Robson Eyes S, Ioannidis Nilah M
Center for Computational Biology, UC Berkeley, Berkeley, CA 94720.
Department of Electrical Engineering and Computer Sciences, UC Berkeley, Berkeley, CA 94720.
bioRxiv. 2024 Mar 7:2023.10.12.562113. doi: 10.1101/2023.10.12.562113.
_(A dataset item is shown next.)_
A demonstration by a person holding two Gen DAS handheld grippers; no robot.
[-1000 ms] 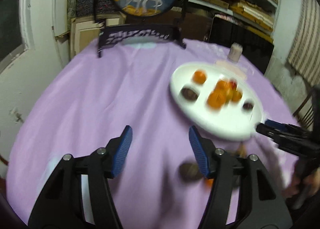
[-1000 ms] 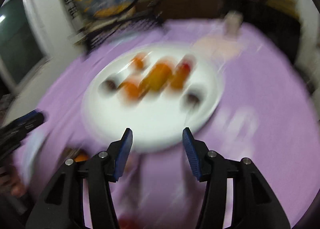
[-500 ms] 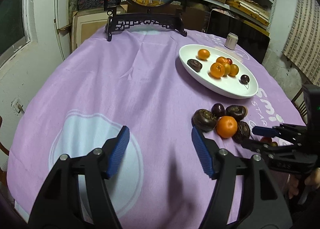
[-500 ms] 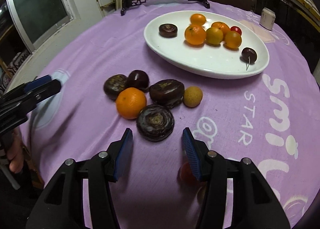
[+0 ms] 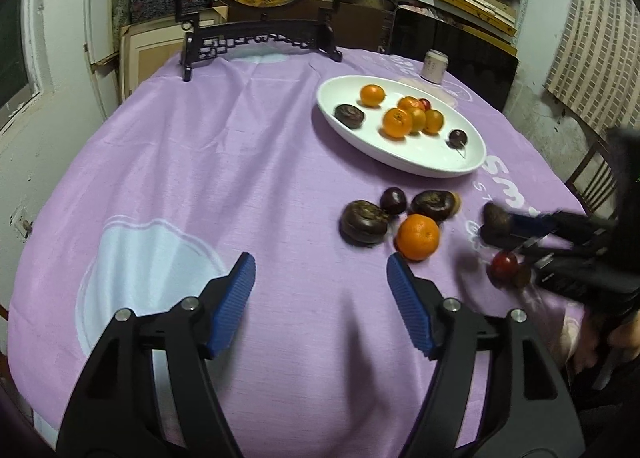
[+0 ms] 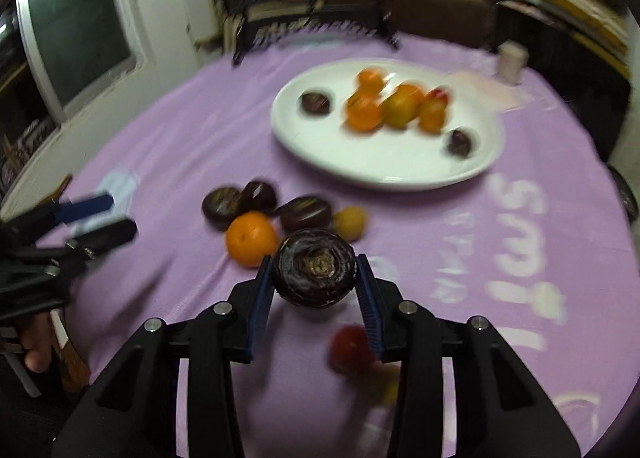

Computational genomics increasingly relies on machine learning methods for genome interpretation, and the recent adoption of neural sequence-to-function models highlights the need for rigorous model specification and controlled evaluation, problems familiar to other fields of AI. Research strategies that have greatly benefited other fields - including benchmarking, auditing, and algorithmic fairness - are also needed to advance the field of genomic AI and to facilitate model development. Here we propose a genomic AI benchmark, GUANinE, for evaluating model generalization across a number of distinct genomic tasks. Compared to existing task formulations in computational genomics, GUANinE is large-scale, de-noised, and suitable for evaluating pretrained models. GUANinE v1.0 primarily focuses on functional genomics tasks such as functional element annotation and gene expression prediction, and it also draws upon connections to evolutionary biology through sequence conservation tasks. The current GUANinE tasks provide insight into the performance of existing genomic AI models and non-neural baselines, with opportunities to be refined, revisited, and broadened as the field matures. Finally, the GUANinE benchmark allows us to evaluate new self-supervised T5 models and explore the tradeoffs between tokenization and model performance, while showcasing the potential for self-supervision to complement existing pretraining procedures.
计算基因组学越来越依赖机器学习方法来进行基因组解读,而最近采用的神经序列到功能模型凸显了对严格模型规范和可控评估的需求,这些问题在人工智能的其他领域也很常见。推动基因组人工智能领域发展并促进模型开发,还需要借鉴那些在其他领域取得巨大成功的研究策略,包括基准测试、审计和算法公平性。在此,我们提出了一个基因组人工智能基准GUANinE,用于评估模型在多个不同基因组任务上的泛化能力。与计算基因组学中现有的任务形式相比,GUANinE规模更大、经过去噪处理,适用于评估预训练模型。GUANinE v1.0主要关注功能基因组学任务,如功能元件注释和基因表达预测,并且还通过序列保守性任务与进化生物学建立联系。当前的GUANinE任务为了解现有基因组人工智能模型和非神经基线的性能提供了依据,随着该领域的成熟,还有机会对其进行完善、重新审视和拓展。最后,GUANinE基准使我们能够评估新的自监督T5模型,并探索词元化和模型性能之间的权衡,同时展示自监督对补充现有预训练程序的潜力。